The Town of Flower Mound’s goal to attract senior housing projects was finally outlined on Monday night.

Unfortunately, the topic of adult, 55-year old restricted housing was accompanied with childish antics, an unsubstantiated accusation and unacceptable language from council members.

A new Master Plan Policy statement, to replace the town’s Master Plan amendment as a first-step for projects, will allow developers of senior housing-specific projects to get a “free card to pass Go” to the second step of zoning; if their project meets all the detailed guidelines.

“The Town encourages high quality, age-restricted, independent housing projects in appropriate locations to address the demand for diverse senior housing options,” said Assistant Town Manager Tommy Dalton.

“This is to define the starting block,’” said Deputy Mayor Kevin Bryant. “We’re kick-starting it in this one small [overlay] area; this is what we’d like to see.

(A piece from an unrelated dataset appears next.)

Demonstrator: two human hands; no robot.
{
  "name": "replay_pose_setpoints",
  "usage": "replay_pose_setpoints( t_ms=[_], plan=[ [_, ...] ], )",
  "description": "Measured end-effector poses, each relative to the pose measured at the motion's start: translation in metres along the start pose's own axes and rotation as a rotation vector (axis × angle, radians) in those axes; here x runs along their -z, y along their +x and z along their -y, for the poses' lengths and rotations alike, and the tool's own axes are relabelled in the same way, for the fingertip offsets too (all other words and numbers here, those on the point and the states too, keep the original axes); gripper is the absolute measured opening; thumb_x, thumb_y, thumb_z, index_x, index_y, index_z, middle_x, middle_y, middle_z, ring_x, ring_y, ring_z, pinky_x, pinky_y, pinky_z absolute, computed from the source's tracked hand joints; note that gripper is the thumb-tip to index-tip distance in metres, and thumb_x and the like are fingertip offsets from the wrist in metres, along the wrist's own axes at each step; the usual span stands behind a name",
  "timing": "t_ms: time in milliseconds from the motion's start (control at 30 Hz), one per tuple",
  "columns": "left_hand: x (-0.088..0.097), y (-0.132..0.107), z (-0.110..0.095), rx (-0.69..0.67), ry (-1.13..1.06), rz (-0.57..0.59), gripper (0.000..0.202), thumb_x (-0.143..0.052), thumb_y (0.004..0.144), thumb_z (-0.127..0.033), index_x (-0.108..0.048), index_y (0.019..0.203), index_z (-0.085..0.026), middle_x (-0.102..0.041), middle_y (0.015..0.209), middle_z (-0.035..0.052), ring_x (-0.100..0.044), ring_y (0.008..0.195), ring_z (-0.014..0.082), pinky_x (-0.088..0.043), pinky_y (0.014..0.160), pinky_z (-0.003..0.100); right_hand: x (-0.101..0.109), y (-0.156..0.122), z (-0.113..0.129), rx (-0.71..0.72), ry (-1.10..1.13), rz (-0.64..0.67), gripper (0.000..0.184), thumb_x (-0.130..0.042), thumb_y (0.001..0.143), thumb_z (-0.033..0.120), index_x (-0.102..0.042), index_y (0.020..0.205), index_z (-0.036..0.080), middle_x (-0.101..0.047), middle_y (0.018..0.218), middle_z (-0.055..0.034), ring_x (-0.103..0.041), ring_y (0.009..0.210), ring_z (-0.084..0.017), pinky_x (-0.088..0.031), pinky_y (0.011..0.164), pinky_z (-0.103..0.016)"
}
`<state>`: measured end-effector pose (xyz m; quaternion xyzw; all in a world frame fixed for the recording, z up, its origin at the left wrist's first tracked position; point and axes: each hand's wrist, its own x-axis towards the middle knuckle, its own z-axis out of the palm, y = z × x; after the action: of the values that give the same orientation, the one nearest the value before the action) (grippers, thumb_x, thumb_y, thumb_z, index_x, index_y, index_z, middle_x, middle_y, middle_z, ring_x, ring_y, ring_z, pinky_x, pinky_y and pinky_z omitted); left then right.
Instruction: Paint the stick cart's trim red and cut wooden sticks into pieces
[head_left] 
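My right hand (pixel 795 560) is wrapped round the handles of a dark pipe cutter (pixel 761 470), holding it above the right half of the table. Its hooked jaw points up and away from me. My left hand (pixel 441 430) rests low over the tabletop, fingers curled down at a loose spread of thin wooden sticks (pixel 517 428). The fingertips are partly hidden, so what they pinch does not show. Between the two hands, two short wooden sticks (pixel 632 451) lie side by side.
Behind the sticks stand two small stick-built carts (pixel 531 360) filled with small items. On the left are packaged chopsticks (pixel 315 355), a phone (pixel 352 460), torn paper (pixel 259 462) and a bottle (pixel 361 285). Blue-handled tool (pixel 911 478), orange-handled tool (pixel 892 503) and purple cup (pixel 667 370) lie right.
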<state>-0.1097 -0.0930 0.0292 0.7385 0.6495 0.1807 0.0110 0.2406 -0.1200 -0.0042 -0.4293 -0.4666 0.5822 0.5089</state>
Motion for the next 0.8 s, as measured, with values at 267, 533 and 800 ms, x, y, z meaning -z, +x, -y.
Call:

We’re giving you a boost to get things going. The Master Plan is our community values; we’d like to have senior housing in our town.”

“We need to make it easier for developers to bring forth this kind of project,” said Council member Bryan Webb. “Tonight is the [Master Plan] super-majority vote.”

Hayden said he felt there needed to be a time limit to whatever becomes the final senior housing Master Plan Policy statement. In anticipation, he asked Town Attorney Bryn Meredith to create a “Sunset Provision,” with a to-be-determined end date.

So far, so good. Then, the topic of location, related to overlay options, was raised.

Dalton presented seven different overlay/buffer options. The Planning and Zoning Commissioners recommended approval of the “open town-wide” overlay option; property east of the Cross Timbers District, plus the Lakeside District.

Council member Don McDaniel objected to assigning an “open” overlay.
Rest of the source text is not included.